Exercise prompt
Give again only those lines from the start of the entries through the line holding "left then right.", leaving them as they are.
=== Information ===
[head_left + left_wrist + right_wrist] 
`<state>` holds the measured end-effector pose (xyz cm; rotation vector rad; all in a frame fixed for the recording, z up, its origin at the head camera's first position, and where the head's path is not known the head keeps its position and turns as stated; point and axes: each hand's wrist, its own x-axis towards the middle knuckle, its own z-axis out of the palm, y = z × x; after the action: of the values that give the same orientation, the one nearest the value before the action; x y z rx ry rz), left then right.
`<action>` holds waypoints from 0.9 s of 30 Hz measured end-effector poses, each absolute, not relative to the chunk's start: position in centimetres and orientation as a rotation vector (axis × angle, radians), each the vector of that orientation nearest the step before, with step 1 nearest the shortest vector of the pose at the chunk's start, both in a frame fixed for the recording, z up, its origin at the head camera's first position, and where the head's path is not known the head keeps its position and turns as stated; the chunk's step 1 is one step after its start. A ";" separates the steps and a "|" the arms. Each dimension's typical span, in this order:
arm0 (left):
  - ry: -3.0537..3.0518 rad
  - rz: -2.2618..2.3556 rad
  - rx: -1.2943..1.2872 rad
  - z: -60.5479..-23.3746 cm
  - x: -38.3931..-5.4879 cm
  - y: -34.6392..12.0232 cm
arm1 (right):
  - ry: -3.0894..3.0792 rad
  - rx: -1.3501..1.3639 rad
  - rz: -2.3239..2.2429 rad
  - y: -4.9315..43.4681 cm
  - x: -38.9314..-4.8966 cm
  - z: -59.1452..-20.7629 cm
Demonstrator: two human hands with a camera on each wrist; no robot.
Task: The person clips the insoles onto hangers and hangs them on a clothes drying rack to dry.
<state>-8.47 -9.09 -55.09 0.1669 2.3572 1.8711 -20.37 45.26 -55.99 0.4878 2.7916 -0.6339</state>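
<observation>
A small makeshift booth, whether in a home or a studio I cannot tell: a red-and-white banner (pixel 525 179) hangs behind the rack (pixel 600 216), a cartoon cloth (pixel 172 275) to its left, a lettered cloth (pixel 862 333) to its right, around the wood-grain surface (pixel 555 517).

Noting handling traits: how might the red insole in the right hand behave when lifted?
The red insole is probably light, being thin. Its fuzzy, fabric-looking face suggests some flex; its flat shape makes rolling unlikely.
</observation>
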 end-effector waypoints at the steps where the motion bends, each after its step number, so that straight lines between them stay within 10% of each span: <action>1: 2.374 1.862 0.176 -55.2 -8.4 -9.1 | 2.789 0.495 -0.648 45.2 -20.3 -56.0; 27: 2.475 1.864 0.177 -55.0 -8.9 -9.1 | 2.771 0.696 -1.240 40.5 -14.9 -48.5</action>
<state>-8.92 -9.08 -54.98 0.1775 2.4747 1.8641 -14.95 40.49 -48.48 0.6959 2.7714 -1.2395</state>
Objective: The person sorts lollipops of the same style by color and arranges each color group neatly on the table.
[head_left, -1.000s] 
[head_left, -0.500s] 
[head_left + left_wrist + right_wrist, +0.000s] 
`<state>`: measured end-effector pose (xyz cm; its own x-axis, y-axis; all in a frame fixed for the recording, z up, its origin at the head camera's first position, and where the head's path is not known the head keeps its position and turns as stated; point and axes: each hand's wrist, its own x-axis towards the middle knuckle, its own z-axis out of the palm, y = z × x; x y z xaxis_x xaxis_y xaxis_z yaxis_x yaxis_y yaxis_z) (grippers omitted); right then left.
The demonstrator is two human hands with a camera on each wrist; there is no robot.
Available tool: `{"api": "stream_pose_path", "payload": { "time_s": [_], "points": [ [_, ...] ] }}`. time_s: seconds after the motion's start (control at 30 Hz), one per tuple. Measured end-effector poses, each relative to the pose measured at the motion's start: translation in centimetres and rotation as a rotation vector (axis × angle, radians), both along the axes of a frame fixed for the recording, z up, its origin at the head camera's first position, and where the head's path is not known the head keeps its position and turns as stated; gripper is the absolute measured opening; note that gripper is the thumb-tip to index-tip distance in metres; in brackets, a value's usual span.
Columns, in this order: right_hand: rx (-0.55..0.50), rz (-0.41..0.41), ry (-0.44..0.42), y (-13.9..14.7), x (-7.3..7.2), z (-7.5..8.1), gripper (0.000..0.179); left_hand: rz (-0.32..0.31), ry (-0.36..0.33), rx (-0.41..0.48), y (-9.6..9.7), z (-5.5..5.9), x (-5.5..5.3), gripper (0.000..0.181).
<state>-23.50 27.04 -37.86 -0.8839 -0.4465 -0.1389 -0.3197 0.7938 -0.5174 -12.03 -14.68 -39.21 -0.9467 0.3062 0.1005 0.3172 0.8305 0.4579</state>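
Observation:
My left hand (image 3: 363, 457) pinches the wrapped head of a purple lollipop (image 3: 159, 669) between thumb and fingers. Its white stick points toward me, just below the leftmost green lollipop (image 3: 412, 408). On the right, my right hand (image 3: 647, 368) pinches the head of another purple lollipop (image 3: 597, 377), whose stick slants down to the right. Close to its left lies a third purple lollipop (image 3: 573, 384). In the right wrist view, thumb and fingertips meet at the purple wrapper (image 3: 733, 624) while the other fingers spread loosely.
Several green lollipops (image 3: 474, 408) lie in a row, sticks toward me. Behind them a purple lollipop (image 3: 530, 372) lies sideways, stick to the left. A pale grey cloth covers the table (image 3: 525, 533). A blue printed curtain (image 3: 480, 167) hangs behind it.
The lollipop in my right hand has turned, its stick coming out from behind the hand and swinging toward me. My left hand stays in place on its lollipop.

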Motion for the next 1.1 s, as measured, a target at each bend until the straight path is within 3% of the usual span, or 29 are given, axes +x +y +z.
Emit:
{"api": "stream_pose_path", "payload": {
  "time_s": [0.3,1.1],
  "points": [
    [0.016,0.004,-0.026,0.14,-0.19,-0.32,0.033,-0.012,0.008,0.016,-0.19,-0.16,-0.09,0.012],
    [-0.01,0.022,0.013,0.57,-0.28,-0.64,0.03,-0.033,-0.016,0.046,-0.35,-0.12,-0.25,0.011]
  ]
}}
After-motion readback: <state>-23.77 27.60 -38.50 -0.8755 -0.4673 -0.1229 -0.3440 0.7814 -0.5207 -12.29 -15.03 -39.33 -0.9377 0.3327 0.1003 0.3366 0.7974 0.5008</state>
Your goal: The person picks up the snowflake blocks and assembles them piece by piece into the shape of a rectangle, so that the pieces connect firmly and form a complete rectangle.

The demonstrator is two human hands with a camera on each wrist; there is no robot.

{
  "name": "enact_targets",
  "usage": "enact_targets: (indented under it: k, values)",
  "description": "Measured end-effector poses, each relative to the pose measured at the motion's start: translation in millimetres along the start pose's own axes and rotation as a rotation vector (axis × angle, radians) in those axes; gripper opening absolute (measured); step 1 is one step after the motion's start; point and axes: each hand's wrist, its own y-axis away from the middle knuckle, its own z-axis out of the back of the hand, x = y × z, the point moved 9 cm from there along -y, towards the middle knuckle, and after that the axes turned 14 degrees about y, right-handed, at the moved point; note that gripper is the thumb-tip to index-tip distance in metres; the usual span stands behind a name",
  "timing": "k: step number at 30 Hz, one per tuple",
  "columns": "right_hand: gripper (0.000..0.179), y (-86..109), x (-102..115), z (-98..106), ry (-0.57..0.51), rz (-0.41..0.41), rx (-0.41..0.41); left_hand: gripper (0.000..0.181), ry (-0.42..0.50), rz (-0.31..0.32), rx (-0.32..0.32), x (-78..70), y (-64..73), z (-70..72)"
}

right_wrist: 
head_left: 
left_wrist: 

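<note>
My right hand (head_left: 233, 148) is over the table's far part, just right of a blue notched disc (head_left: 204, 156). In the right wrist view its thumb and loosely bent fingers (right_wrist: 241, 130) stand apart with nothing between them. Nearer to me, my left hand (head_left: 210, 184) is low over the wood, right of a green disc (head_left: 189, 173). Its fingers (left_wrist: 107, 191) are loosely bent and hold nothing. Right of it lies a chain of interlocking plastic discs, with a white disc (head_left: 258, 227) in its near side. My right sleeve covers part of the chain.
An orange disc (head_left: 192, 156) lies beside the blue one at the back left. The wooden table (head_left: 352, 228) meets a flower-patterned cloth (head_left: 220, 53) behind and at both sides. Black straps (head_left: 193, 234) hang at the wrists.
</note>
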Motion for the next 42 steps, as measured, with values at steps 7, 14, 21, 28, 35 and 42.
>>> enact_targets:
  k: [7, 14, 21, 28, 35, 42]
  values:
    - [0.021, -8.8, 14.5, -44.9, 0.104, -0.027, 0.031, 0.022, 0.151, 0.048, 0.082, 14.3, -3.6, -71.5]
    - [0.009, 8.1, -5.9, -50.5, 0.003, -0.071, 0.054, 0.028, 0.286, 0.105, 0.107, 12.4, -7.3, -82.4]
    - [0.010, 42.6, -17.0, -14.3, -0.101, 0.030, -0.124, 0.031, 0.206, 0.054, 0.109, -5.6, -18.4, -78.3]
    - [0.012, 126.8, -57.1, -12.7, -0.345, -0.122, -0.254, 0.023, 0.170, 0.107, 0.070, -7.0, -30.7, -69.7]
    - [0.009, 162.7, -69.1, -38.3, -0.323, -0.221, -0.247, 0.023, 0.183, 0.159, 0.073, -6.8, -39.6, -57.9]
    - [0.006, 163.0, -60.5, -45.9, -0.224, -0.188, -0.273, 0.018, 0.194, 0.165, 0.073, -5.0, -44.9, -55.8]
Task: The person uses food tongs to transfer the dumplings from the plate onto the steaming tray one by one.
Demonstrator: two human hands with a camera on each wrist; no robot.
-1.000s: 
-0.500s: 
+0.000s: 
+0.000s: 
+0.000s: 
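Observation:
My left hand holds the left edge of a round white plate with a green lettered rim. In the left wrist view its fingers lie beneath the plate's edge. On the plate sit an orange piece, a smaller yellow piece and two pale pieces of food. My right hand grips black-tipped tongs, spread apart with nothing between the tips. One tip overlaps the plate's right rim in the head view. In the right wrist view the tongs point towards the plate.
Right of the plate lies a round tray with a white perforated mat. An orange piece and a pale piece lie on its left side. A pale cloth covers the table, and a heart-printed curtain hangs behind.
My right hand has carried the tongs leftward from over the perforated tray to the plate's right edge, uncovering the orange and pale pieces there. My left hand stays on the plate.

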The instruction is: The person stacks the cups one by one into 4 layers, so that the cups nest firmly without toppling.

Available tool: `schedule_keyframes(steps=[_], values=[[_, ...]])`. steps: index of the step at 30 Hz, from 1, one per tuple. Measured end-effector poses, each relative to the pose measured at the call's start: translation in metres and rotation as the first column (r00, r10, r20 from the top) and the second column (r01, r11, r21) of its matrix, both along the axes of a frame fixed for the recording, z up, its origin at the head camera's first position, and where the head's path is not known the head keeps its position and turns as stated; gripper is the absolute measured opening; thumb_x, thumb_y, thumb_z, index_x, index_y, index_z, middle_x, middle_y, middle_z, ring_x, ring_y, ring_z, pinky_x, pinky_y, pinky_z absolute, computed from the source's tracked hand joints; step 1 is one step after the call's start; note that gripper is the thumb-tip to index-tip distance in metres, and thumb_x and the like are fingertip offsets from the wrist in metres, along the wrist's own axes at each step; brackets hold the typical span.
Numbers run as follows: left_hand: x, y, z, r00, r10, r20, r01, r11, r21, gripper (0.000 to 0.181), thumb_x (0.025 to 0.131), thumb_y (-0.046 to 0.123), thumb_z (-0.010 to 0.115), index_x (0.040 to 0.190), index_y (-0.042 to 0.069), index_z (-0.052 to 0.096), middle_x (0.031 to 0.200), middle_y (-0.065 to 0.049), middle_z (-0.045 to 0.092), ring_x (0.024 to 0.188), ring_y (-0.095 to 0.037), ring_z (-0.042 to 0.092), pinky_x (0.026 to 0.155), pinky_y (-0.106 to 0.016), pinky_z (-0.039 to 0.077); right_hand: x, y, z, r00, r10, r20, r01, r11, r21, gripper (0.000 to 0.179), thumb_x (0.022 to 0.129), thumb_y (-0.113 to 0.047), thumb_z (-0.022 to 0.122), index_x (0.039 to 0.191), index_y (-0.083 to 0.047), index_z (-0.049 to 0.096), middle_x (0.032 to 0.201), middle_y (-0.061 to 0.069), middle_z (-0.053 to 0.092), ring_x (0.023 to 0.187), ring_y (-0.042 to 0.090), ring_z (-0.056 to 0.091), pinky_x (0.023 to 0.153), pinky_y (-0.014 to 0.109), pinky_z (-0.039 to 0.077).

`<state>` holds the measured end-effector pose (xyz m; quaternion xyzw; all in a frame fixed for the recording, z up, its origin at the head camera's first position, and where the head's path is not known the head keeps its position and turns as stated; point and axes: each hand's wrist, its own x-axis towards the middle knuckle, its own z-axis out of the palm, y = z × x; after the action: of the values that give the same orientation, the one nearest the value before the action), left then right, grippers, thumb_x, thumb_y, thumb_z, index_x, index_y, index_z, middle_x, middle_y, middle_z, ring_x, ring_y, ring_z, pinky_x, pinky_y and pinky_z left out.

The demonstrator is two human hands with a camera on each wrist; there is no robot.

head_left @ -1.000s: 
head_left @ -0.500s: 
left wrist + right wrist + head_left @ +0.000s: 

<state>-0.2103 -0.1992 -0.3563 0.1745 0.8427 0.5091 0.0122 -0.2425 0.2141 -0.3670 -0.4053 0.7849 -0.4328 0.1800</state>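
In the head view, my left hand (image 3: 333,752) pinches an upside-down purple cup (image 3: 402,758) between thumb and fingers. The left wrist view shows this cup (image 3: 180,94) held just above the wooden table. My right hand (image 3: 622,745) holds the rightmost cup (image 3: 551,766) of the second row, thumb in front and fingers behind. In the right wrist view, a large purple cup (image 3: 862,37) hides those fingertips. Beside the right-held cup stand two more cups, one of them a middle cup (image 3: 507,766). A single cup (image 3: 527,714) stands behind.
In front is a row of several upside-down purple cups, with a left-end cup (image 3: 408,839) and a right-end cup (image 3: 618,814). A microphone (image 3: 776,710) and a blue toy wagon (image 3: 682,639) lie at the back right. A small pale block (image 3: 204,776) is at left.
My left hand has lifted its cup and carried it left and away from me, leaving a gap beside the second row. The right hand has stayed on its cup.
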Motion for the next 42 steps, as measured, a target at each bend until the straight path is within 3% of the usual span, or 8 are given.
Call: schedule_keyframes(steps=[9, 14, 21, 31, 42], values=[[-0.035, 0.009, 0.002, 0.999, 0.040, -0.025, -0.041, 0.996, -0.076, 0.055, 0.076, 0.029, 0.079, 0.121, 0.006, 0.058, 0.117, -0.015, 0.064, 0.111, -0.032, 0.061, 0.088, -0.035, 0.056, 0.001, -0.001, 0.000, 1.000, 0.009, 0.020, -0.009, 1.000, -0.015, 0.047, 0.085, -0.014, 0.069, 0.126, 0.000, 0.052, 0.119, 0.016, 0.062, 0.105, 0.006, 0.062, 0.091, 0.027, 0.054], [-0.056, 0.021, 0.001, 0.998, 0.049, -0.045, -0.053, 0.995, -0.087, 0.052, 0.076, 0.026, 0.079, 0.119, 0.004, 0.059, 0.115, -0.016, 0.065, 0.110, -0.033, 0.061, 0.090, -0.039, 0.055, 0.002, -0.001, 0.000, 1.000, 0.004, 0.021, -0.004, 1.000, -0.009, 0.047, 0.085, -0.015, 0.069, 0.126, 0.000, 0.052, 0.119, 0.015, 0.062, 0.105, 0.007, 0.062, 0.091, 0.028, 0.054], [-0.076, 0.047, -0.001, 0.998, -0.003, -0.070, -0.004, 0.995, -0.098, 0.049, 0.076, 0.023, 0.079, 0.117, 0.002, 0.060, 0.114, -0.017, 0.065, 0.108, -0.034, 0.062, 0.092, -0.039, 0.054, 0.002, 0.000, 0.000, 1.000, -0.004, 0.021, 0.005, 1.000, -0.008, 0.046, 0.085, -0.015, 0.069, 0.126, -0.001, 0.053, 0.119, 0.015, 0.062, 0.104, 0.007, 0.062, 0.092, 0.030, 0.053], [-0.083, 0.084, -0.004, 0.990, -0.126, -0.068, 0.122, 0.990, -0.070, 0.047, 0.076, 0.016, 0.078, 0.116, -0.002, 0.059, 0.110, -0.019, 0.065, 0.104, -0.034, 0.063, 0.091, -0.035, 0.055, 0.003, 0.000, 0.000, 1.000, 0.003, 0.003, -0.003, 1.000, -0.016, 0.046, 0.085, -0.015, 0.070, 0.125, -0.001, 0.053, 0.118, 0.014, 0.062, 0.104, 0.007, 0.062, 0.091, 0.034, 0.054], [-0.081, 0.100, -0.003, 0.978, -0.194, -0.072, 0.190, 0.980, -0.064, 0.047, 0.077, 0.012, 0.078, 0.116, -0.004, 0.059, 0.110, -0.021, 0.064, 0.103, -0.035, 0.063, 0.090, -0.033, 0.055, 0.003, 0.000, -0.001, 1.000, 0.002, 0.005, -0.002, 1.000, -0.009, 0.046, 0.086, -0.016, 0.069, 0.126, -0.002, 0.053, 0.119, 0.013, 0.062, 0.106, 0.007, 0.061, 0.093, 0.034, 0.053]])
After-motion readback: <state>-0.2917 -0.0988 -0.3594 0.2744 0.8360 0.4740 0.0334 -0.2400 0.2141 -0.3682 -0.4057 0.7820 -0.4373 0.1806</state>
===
Exercise solution
[head_left + left_wrist + right_wrist] 
`<state>` holds the measured end-effector pose (xyz cm; rotation vector rad; all in a frame fixed for the recording, z up, its origin at the head camera's first position, and where the head's path is not known the head keeps its position and turns as stated; point and axes: each hand's wrist, its own x-axis towards the middle knuckle, its own z-axis out of the palm, y = z × x; after the action: of the values that give the same orientation, the one nearest the value before the action; x y z rx ry rz), left then right.

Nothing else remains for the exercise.